El caso de Charles Singleton, un hombre negro de 44 años condenado a muerte en EEUU y cuya ejecución estaba prevista para ayer a las ocho de la tarde (las tres de la madrugada en España) en una prisión de Arkansas, es el paradigma del encendido debate sobre la pena capital. Más concretamente, el caso de este esquizofrénico paranoide, al que el tratamiento de su enfermedad mental le supuso también su condena a muerte, es un representativo ejemplo del irresoluble debate, por el momento, entre moralidad y legalidad en el asunto de la ejecución de los enfermos mentales.

Singleton fue sentenciado a muerte en 1979 por el asesinato de la dueña de una tienda de ultramarinos. La víctima, a la que apuñaló durante un robo cuando él tenía 19 años, le identificó antes de morir. En 1997, cuando estaba ingresado en prisión, un psiquiatra le diagnosticó una esquizofrenia paranoide, y ese mismo año un equipo médico le ordenó tomar antipsicóticos argumentando que suponía un peligro para él y para los otros presos.

Esa medicación obligada dio capacidad racional a Singleton para entender su sentencia y las causas de la misma. A la vez, provocó que muchos se planteen si es legal --y ético en el caso de los médicos-- tratar a alguien cuando esa cura va a suponer su muerte. "Si se le hace competente de forma artificial la situación es una contradicción", declaró ayer a la CNN Ronald Tabak, abogado que ha defendido a varios condenados a muerte.

Las directrices de la organización prohíben dar tratamiento a alguien para poder ejecutarlo. Los médicos de la cárcel, sin embargo, siguieron medicando al prisionero Singleton hasta ayer mismo.

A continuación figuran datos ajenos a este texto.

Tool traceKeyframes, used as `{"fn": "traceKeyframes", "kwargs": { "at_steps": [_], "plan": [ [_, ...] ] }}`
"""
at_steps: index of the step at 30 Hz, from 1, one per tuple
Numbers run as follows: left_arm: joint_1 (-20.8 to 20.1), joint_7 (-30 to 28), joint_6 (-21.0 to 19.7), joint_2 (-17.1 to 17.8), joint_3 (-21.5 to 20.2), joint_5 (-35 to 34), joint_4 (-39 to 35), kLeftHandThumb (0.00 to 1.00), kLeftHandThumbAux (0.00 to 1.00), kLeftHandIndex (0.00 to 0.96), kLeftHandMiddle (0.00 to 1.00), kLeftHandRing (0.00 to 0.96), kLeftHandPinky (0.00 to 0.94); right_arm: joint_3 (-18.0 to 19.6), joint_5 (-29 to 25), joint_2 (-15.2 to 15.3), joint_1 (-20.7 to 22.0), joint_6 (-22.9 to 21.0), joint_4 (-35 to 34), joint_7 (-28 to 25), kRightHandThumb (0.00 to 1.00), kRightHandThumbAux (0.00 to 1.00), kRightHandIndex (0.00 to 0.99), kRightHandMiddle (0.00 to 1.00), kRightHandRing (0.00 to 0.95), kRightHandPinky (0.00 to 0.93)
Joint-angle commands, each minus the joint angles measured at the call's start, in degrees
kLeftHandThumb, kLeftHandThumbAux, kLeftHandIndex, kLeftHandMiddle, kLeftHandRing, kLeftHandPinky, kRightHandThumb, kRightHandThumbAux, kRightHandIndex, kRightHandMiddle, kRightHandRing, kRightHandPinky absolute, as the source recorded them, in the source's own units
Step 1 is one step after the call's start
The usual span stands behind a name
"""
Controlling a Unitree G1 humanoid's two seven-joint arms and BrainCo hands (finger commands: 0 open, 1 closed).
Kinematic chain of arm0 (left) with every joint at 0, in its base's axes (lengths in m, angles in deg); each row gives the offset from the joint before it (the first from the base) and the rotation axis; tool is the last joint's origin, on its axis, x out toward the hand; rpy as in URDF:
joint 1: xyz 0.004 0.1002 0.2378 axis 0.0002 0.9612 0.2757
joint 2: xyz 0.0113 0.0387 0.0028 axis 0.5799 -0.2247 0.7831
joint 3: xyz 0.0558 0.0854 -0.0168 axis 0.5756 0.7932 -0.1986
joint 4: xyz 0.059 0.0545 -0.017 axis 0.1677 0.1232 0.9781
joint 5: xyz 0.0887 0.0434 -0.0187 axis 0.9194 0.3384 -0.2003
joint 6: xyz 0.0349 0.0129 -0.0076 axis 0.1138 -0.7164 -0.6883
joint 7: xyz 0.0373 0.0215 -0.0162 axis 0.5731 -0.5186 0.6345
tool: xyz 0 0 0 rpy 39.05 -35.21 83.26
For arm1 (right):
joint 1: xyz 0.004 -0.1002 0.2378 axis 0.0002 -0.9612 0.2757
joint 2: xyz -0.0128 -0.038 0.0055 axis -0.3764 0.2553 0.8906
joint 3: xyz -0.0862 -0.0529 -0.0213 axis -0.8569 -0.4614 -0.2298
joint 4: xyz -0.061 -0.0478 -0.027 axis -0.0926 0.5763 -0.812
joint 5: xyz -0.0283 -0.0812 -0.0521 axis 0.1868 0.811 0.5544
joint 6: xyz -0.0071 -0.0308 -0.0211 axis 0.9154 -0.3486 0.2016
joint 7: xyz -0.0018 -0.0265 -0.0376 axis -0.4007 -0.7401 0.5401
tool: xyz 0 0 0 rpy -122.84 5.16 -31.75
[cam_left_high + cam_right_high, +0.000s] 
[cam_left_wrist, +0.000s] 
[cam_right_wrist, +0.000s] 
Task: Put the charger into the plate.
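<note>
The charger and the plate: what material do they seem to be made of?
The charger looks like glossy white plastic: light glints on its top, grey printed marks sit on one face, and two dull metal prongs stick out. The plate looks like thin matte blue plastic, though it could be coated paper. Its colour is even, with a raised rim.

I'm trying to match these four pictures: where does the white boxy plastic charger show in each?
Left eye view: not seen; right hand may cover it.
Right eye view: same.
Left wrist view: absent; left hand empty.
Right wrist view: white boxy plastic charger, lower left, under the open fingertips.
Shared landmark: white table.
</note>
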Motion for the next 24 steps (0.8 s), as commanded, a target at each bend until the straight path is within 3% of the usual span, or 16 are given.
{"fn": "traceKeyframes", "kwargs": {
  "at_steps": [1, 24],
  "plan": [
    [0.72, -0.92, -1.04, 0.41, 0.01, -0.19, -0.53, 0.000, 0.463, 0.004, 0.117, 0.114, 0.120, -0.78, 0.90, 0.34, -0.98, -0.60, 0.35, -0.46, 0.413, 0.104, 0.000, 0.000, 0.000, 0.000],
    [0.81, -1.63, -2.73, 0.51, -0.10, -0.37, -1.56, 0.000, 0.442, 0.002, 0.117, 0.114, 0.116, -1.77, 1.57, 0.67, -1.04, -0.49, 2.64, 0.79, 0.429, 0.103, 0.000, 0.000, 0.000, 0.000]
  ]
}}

CONTRA LA OCTAVA ENMIENDA El defensor de Singleton recurrió la sentencia en el 2001, y varios miembros de un tribunal de apelaciones le conmutaron la pena capital por la cadena perpetua. El estado de Arkansas apeló y logró que volviera a ser sentenciado a muerte. El defensor llevó el caso al Tribunal Supremo, que hace 18 años prohibió la ejecución de enfermos mentales, al considerarla una violación de la octava enmienda de la Constitución que prohíbe los castigos crueles. El alto tribunal rechazó el caso sin dar explicaciones y Singleton pidió a su abogado que no realizara más intentos legales.